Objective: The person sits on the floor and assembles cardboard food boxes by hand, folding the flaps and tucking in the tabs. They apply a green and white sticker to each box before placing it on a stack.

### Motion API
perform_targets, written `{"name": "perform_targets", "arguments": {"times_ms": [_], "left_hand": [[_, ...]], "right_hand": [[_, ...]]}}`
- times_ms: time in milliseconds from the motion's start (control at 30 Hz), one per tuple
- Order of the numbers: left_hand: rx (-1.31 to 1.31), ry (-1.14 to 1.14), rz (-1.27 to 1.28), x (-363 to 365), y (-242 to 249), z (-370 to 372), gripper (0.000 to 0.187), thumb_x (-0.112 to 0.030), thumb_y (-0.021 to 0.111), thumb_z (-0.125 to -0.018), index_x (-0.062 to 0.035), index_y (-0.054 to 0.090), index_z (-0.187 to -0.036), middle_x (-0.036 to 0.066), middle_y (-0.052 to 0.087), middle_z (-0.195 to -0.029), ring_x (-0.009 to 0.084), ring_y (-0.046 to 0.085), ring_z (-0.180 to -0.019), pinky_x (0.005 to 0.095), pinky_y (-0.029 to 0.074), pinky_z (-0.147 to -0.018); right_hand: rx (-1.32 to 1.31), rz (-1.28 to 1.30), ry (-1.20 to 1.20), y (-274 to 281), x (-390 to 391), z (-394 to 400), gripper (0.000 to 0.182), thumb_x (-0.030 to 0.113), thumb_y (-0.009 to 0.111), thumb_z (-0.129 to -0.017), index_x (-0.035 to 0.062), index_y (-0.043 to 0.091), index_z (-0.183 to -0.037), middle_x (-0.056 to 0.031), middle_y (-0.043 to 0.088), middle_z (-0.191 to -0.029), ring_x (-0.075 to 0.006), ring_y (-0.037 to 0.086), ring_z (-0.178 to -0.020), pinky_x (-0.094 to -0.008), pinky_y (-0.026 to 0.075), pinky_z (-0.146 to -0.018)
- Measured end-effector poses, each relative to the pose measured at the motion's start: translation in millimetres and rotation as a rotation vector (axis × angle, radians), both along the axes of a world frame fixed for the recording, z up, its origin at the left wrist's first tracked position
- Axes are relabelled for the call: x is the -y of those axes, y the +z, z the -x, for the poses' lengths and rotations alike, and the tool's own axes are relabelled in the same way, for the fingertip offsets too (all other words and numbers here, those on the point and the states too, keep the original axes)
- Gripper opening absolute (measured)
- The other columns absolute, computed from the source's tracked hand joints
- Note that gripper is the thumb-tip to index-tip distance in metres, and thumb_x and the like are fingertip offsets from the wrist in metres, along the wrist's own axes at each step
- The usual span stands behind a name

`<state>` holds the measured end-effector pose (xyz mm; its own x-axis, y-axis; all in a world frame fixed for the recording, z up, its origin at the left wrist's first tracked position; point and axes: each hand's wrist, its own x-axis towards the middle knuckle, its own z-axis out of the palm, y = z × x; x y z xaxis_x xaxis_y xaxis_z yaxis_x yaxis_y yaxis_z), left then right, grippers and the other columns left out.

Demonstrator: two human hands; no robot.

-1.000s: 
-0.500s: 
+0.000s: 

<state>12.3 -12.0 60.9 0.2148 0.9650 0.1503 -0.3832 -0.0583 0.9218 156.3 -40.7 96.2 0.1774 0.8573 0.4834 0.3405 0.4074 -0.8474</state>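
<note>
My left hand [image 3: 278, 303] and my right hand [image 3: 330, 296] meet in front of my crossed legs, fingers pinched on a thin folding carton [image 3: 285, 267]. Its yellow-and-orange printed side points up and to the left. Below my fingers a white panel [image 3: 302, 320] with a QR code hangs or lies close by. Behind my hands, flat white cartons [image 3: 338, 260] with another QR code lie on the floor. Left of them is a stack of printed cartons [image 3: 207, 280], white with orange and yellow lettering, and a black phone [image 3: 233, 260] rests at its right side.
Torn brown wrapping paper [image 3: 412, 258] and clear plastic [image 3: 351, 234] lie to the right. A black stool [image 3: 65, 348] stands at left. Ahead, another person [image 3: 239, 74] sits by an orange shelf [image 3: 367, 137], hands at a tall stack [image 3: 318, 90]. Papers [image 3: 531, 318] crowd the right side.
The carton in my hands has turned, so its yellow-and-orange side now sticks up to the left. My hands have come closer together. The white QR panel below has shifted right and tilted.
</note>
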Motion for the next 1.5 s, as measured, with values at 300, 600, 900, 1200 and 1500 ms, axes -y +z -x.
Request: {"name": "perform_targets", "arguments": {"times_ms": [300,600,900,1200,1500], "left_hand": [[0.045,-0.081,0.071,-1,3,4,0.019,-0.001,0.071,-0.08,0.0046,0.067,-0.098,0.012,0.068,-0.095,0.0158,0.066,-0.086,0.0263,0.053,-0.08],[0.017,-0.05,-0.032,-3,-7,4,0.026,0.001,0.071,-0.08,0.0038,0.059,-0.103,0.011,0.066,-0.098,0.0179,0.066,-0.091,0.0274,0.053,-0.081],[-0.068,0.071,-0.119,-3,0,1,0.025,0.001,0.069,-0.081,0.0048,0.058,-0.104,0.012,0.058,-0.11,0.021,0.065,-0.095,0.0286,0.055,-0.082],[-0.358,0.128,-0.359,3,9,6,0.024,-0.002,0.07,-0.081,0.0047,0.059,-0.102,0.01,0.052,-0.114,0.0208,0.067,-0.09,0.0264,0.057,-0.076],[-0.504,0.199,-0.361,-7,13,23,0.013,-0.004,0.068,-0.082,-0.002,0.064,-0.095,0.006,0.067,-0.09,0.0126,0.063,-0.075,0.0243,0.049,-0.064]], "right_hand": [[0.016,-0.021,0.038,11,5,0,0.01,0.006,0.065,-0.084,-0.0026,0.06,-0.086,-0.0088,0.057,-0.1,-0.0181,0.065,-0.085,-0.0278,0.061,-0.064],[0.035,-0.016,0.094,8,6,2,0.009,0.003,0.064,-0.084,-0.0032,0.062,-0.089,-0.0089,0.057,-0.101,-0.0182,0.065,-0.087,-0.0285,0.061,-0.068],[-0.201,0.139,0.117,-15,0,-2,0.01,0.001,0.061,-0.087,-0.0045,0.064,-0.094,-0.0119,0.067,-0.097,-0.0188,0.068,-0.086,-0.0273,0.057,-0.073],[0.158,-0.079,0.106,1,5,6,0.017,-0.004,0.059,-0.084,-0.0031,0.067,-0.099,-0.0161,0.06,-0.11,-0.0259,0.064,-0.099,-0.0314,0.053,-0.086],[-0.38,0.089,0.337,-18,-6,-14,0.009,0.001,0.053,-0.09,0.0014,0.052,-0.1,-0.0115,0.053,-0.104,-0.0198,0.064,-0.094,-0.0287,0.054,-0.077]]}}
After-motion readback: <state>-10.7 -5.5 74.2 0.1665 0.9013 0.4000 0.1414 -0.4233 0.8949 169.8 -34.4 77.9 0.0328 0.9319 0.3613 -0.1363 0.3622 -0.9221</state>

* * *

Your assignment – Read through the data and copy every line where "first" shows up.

Response –
- Measured end-effector poses, each relative to the pose measured at the motion's start: translation in millimetres and rotation as a rotation vector (axis × angle, radians), both along the axes of a world frame fixed for the recording, z up, its origin at the left wrist's first tracked position
`<state>` holds the measured end-effector pose (xyz mm; its own x-axis, y-axis; all in a world frame fixed for the recording, z up, its origin at the left wrist's first tracked position; point and axes: each hand's wrist, its own x-axis towards the middle knuckle, its own z-axis out of the palm, y = z × x; x y z xaxis_x xaxis_y xaxis_z yaxis_x yaxis_y yaxis_z), left then right, grippers and the other columns left out.

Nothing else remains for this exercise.